Recently in backup Category

Except if you're using HP Data Protector.

Much as I'd like to jump on the backup-to-disk de-dup bandwagon, I can't. Can't afford it. It all comes down to the cost-per-GB of storage in the backup system.

With tape, Data Protector licenses on the following items:
  • Per tape-drive over 2
  • Per tape library with a capacity between 50 and 250 slots
  • Per tape library that exceeds 250 slots
  • Per media pool with more than some-big-number of tapes
With disk, DP licenses on the following items:
  • Per TB in the backup-to-disk system
Obviously, the Disk side is much easier to license. In our environment we had something like 500 SDLT320 tapes, and our library had 6 drives and 45 slots. We only had to license the 4 extra tape drives.

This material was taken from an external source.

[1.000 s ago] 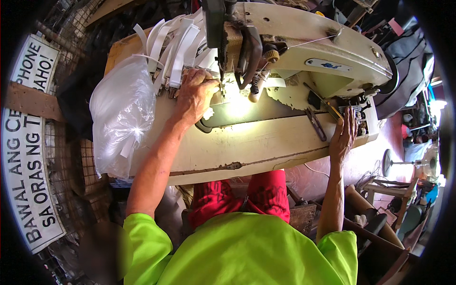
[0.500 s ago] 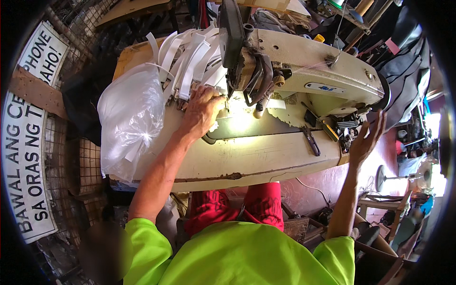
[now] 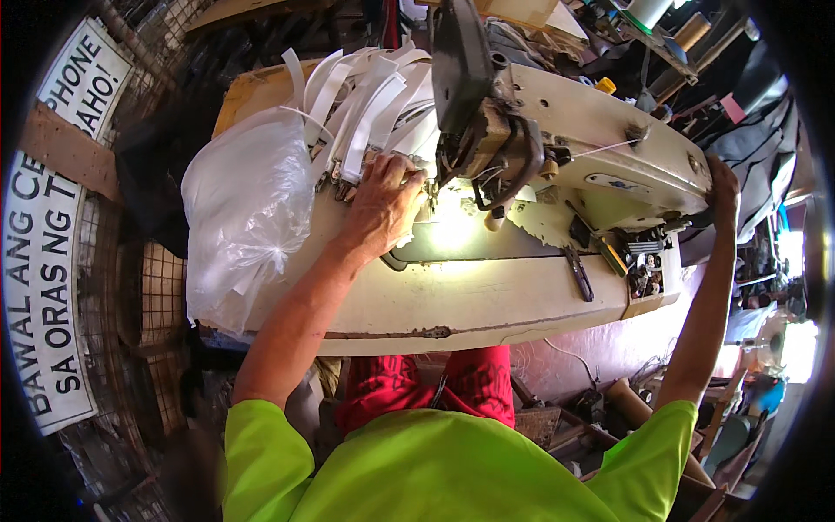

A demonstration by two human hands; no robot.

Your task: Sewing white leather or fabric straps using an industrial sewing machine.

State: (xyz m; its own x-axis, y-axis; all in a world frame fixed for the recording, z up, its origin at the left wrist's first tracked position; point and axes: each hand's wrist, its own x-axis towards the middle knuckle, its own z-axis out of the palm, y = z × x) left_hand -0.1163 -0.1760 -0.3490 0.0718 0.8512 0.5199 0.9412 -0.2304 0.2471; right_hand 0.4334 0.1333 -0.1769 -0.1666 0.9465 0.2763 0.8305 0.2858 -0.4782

Then our library started crapping out, and we outgrew it anyway. Prime time to figure out what the future holds for our backup environment. TO DISK!

HOLY CRAP that's expensive.

HP licenses their B2D space by the Terabyte. After you do the math it comes down to about $5/GB. Without using a de-duplication technology, you can easily make 10 copies or more of every bit of data subject to backup. Which means that for every 1 GB of data in the primary storage, 10GB of data is in the B2D system, and that'll set us back a whopping $50/GB. So... about the de-duplication system...

Too bad it doesn't work for non-file data, and kinda sorta explicitly doesn't work for clustered systems. Since 70% or so of our backup data is sourced from clustered file-servers or is non-file data (Exchange, SQL backups), this means the gains from HP's de-dup technology are pretty minor. Looks like we're stuck doing standard backups at $50/GB (or more).

So, about that 'dead' tape technology! We've already shelled out for the tape-drive licenses so that's a sunk cost. The library we want doesn't have enough slots to force us to get that license. All that's left is the media costs. Math math math, and the amortized cost of the entire library and media set comes to about $0.25/GB. Niiice. Factor in the magnification factor, and each 1 GB of backup will cost $2.50/GB, a far, far cry from $50/GB.

We still have SOME backup to disk space. This is needed since these LTO4 drives are HUNGRY critters, and the only way to feed them fast enough to prevent shoe-shining is to back everything up to disk, and then copy the jobs to tape directly from disk. So long as we have a week's worth of free-space, we're good. This is a sunk cost too, happily.

So. To-disk backups may be the greatest thing since the invention of the tape-changing robot, but our software isn't letting us take advantage of it. 

New backup hardware

| No Comments | No TrackBacks
Friday represented the first production use of our new LTO4-based tape library. This replaced the old SDLT320 based Scalar 100 we've had for entirely too long. The simple fact that all of the media and drives are BRAND NEW should make our completion rate go very close to 100%. This excites me.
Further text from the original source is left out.